WHAT IS REQUIRED:
How many lines of the material below contain the string "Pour"? Answer with the number and nothing else.

INPUT DATA:
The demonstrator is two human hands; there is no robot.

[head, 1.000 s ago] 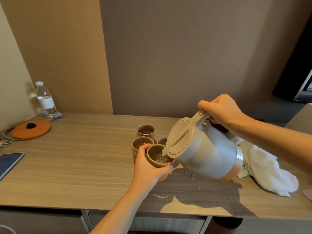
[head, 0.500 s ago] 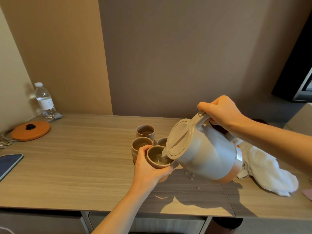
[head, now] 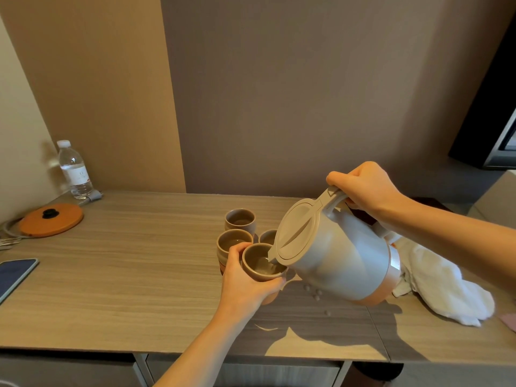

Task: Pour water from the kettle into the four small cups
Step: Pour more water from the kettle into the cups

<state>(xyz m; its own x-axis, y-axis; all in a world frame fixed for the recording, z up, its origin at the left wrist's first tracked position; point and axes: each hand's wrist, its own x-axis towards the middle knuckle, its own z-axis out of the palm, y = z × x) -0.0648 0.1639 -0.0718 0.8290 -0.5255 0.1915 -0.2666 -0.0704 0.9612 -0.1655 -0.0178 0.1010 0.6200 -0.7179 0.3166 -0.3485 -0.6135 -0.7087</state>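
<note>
1. My right hand (head: 363, 188) has its fingers wrapped on the handle of the kettle (head: 337, 252), which is tilted, spout over the nearest cup (head: 262, 263).
2. Left hand (head: 245, 277), fingers curled round that cup, holds it just above the surface (head: 125, 275).
3. The other three cups (head: 239, 219) sit just behind.
4. I'd tilt slowly and keep the spout inside the rim: droplets (head: 315, 293) already on the surface.
5. Stop short of brim.

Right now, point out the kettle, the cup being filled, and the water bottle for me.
kettle (head: 339, 263): head view, on its grey side wall.
cup being filled (head: 258, 264): head view, on its inner wall.
water bottle (head: 74, 171): head view, on its label area.
</note>
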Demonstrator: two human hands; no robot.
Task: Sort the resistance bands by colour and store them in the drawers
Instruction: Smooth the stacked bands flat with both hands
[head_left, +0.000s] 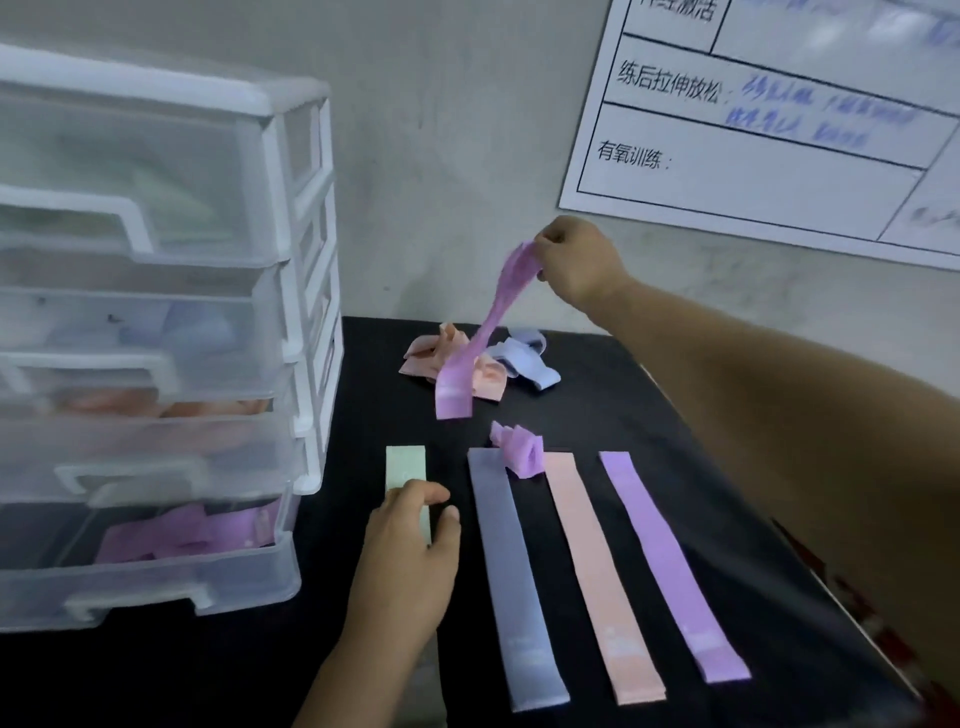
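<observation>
my right hand (576, 260) is pinching a purple band (480, 343) above the pile (457, 358) at centre frame; my left hand (410, 551) is resting loosely on the green band (405, 465), lower centre, beside the drawers (156, 338).

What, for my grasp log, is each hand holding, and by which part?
The right hand pinches a purple band by its upper end. The left hand rests on the near part of the green band; a grip cannot be told.
</observation>
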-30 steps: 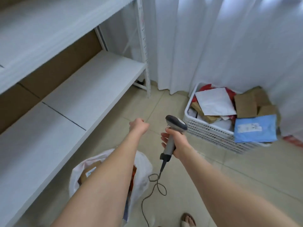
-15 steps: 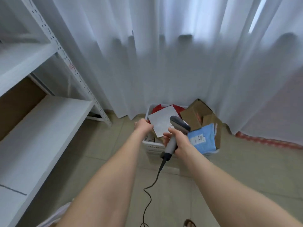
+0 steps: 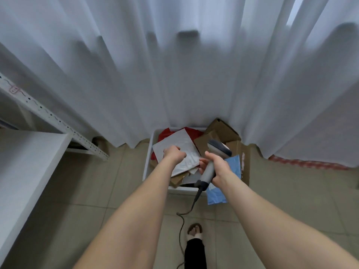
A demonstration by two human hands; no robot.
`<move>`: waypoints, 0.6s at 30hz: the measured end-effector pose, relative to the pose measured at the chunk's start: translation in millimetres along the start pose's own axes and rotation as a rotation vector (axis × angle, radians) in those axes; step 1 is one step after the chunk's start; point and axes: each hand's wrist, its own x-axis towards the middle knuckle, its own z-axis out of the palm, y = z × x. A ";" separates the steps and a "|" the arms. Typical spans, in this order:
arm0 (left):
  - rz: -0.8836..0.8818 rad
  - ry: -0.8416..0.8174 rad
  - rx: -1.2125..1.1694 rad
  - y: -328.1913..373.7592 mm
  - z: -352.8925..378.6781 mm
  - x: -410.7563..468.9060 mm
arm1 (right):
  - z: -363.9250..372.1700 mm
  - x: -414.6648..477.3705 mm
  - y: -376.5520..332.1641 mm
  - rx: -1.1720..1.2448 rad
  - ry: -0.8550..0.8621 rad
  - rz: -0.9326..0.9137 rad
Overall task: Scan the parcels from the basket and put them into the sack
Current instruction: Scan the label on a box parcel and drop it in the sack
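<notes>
A white plastic basket [image 3: 147,167] stands on the floor against the curtain. It holds a white parcel [image 3: 174,139] on top, a red parcel [image 3: 165,133], brown cardboard parcels [image 3: 223,129] and a blue parcel [image 3: 215,195] hanging over its near rim. My left hand [image 3: 174,154] hovers over the white parcel with curled fingers; no grip on it shows. My right hand [image 3: 219,168] grips the handle of a grey barcode scanner [image 3: 218,149] above the basket's right side. The sack is out of view.
A white shelf unit [image 3: 29,162] with a perforated metal post [image 3: 48,115] fills the left. White curtains [image 3: 184,74] hang behind the basket. The scanner's cable [image 3: 181,220] trails over the tiled floor toward my sandalled foot [image 3: 194,230].
The view has swung from the shelf and sack to the basket. Both hands have moved forward over the basket; my left hand is now above the white parcel. The sack has left the view.
</notes>
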 end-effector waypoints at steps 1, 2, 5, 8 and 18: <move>0.002 -0.011 -0.011 5.5 0.8 17.2 | 3.9 15.5 -5.5 0.005 0.012 -0.004; 0.006 -0.020 -0.031 11.0 2.0 35.8 | 8.0 31.8 -11.9 0.013 0.030 -0.015; 0.006 -0.047 -0.085 20.5 11.5 85.3 | 11.6 81.8 -27.2 0.036 0.104 -0.018; -0.006 -0.092 -0.084 28.5 33.7 126.8 | 4.6 128.1 -37.9 0.061 0.135 -0.011; -0.067 -0.091 -0.084 66.2 144.1 265.7 | -30.1 288.5 -70.9 0.020 0.208 -0.033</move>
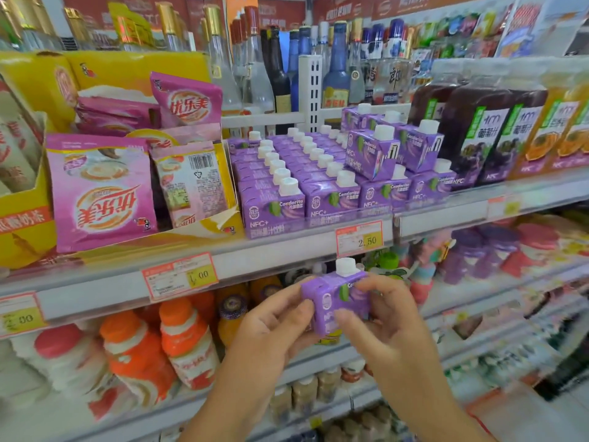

TASK ANSWER:
2